Information provided:
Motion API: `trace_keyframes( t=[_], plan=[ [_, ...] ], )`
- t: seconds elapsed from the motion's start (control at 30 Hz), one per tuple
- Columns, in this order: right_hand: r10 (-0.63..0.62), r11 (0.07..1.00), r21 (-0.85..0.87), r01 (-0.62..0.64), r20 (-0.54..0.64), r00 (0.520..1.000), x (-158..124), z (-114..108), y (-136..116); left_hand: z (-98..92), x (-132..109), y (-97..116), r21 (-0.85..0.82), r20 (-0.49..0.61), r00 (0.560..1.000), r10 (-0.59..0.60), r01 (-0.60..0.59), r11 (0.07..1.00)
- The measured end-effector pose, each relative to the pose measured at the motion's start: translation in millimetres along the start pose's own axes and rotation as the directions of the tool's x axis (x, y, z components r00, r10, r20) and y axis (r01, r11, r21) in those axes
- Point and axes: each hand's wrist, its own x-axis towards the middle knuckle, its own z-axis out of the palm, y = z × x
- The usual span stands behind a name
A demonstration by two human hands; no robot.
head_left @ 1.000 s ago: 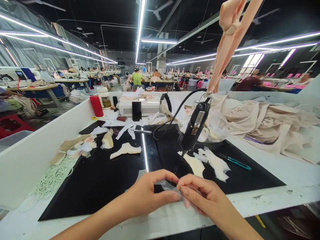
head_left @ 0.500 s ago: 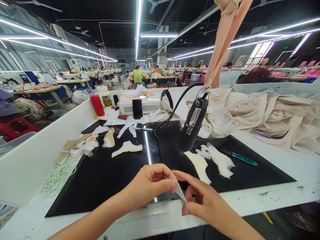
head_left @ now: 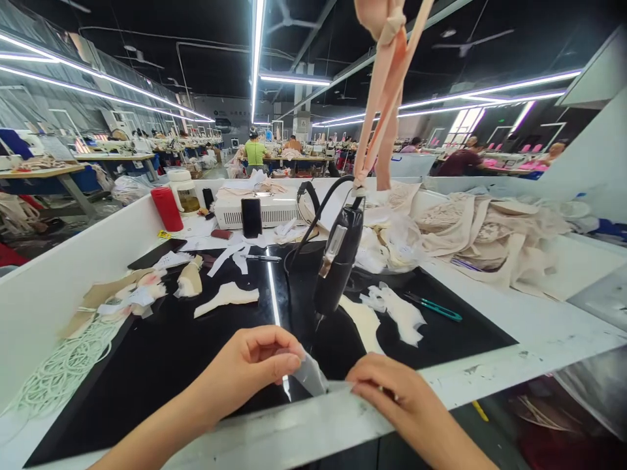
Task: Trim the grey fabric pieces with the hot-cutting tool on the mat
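Note:
My left hand (head_left: 249,365) and my right hand (head_left: 392,398) are at the front edge of the black work mat (head_left: 171,352). Both pinch one thin translucent strip (head_left: 311,377) stretched between them, the left holding its upper end and the right its lower end near the table edge. Just beyond my hands a black handheld tool (head_left: 339,258) hangs point down on a peach fabric strap (head_left: 386,98) with a black cord. Cream fabric pieces (head_left: 386,316) lie on the mat behind it.
Green-handled snips (head_left: 434,307) lie on the mat at right. A heap of beige fabric (head_left: 490,228) fills the right side, white cord (head_left: 63,365) the left. A red bottle (head_left: 166,209), a phone (head_left: 251,217) and a white box (head_left: 267,209) stand at the back. Other workers sit at distant tables.
My hands have drawn apart, the right dropping to the table edge, so the strip is now pulled out between them. My view has shifted to the right.

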Motion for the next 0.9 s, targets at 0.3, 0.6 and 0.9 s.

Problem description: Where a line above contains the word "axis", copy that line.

Solution for this problem:
- The measured end-effector pose, each relative to the pose measured at the motion's start: translation in millimetres along the start pose's own axes and rotation as the directions of the tool's x axis (x, y, z components r00, r10, r20) and y axis (r01, r11, r21) in those axes
- Point and axes: each hand's wrist, its own x-axis towards the middle knuckle, its own z-axis out of the palm, y = z × x

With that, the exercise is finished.